If you’d like to test yourself, a single leg squat test has been shown to correlate with likely dynamic knee valgus.2 You need only go down about halfway and come back up again. Keep your hands on your hips. A ‘failed’ test is if the knee travels excessively inwards, your hands come off your hips, your trunk sways excessively or you lose balance altogether. Record yourself doing a few reps and watch it back.

3 Possible Causes

This list doesn’t necessarily paint the full picture for everyone. Your injury history could lead to more findings and ‘kinks in the chain’. However, these are common enough areas to observe a sub-optimal movement strategy leading to knee valgus.

1. Excessive Foot Pronation

When landing, some people end up with all of their weight on the inside edge of their feet rather than spreading it across from the outside edge to the inside. Often you will be able to see this from behind as the outer edge is slightly elevated off the floor. If judging yourself in the single leg squat, you might notice that you can’t feel the floor with the outer side of your foot.

It’s quite apparent in this former client’s running.

Another clue that knee valgus is happening while she runs is the way her knees literally touch each other! This is also why the issue will be commonly referred to as ‘knock knees’.

2. Avoiding Ankle Dorsiflexion

The next potential cause is just a small step up the chain into the ankle. Here when I say ankle dorsiflexion what I’m referring to is how the shin moves forward over the foot. Usually the knee will track over the big toe and second toe. Sometimes people will turn their foot outwards to avoid this position. (Though this can also be linked to hip retroversion.) Another strategy would be to twist the shin inwards and go aggressively through foot pronation in order to get your body moving forward over the foot.

People who are using this strategy usually have highly restricted ankle dorsiflexion range of motion. Though the problem was with the ankle in the above photo, this client actually had hip pain. Treating the hip alone would do very little to fix the issue long term.

3. Trendelenburg Gait – Excessive Hip Drift

This final reason leads us back to the glutes not doing their job well enough. The pelvis should ideally be level, or only slightly slanted, when we are on one leg – as seen in the first image above. However, people whose glutes are not working enough on the pelvis in the frontal plane will see it drop:

The hip will drift outside the foot which will lead the knee to fall inside the foot instead of over it.

Those are 3 potential reasons a person may be displaying knee valgus while walking or running.
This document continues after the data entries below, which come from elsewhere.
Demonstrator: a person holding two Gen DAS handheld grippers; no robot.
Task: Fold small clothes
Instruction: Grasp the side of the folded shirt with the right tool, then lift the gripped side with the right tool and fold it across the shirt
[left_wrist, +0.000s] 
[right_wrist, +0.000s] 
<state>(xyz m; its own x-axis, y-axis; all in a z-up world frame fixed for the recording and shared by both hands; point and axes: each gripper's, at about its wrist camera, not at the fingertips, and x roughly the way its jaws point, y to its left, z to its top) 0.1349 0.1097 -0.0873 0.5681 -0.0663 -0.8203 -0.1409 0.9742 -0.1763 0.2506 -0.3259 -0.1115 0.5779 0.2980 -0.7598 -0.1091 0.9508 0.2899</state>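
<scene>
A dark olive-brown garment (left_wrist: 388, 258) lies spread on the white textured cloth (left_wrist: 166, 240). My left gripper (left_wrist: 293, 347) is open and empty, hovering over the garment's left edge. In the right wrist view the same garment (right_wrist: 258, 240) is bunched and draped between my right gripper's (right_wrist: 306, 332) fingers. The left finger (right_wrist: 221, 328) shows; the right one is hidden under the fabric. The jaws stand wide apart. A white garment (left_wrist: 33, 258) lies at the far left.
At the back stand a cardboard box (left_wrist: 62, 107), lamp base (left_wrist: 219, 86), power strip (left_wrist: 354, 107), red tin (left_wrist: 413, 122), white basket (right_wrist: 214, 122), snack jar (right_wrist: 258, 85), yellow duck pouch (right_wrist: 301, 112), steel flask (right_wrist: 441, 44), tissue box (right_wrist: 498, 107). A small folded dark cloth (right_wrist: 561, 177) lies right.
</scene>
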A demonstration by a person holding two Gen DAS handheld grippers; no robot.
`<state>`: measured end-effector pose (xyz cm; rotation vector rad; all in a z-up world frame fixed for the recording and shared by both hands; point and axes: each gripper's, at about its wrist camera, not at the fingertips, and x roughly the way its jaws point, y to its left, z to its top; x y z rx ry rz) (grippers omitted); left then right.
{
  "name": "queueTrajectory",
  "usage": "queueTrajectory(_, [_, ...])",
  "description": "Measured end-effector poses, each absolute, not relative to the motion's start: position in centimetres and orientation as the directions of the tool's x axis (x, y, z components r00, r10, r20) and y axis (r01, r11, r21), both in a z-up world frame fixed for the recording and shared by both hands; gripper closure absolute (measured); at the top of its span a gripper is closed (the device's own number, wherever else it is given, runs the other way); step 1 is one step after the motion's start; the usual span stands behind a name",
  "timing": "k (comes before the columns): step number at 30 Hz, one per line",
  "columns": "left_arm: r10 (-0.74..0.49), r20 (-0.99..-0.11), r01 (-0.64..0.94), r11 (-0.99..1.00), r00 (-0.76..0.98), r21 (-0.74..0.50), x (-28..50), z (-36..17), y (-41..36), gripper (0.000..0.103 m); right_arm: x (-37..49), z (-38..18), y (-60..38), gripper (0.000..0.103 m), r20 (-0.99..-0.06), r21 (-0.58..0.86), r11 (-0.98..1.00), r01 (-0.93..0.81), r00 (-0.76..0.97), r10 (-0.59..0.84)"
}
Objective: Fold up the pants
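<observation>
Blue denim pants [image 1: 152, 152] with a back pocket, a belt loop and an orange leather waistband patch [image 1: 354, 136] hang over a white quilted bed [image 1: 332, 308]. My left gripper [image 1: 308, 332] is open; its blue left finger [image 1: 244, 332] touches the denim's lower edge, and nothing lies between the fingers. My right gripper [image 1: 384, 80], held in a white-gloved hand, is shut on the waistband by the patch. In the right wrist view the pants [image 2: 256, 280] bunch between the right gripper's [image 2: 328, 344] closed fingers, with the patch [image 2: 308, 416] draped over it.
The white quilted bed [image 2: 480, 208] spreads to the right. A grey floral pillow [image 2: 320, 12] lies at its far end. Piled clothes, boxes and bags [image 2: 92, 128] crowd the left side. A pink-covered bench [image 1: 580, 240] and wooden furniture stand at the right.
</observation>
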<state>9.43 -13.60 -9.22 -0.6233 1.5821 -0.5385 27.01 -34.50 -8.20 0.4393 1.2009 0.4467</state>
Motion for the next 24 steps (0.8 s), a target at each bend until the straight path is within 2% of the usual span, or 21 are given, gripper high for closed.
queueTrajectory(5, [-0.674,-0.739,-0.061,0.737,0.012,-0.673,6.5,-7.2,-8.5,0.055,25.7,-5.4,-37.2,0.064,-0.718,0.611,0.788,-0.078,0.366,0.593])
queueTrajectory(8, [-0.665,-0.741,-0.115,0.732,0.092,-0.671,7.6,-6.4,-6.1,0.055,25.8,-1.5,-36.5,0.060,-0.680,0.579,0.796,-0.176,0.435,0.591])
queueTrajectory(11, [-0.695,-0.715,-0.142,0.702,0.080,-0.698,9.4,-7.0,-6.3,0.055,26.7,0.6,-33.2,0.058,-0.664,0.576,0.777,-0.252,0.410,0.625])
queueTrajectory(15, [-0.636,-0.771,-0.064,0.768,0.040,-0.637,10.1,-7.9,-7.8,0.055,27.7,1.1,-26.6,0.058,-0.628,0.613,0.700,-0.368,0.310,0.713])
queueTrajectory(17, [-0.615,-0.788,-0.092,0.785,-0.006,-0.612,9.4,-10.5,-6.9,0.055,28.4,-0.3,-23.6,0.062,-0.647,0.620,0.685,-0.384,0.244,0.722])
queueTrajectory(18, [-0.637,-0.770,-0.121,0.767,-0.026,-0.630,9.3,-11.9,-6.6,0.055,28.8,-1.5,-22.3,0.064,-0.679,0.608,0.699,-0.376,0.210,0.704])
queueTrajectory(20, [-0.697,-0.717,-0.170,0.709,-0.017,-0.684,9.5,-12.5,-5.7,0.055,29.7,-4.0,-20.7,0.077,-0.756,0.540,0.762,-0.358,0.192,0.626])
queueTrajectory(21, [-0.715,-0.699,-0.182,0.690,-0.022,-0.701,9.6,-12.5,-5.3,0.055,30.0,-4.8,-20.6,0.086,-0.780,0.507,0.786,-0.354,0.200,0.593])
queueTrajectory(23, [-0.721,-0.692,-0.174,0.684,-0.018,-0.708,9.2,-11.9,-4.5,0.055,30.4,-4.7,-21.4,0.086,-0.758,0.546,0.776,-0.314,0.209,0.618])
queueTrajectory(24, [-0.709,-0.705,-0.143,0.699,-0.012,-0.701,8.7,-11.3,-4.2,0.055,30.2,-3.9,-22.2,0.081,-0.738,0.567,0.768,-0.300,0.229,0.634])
In Part 2, I’ll go through some of my strategies for improving them.

  1. Rinaldi, Vito & Prill, Robert & Jahnke, Sonja & Zaffagnini, Stefano & Becker, Roland. (2022). The influence of gluteal muscle strength deficits on dynamic knee valgus: a scoping review. Journal of Experimental Orthopaedics. 9. 81. 10.1186/s40634-022-00513-8.
  2. Ugalde, V., Brockman, C., Bailowitz, Z. and Pollard, C.D. (2015), Single Leg Squat Test and Its Relationship to Dynamic Knee Valgus and Injury Risk Screening. PM&R, 7: 229-235.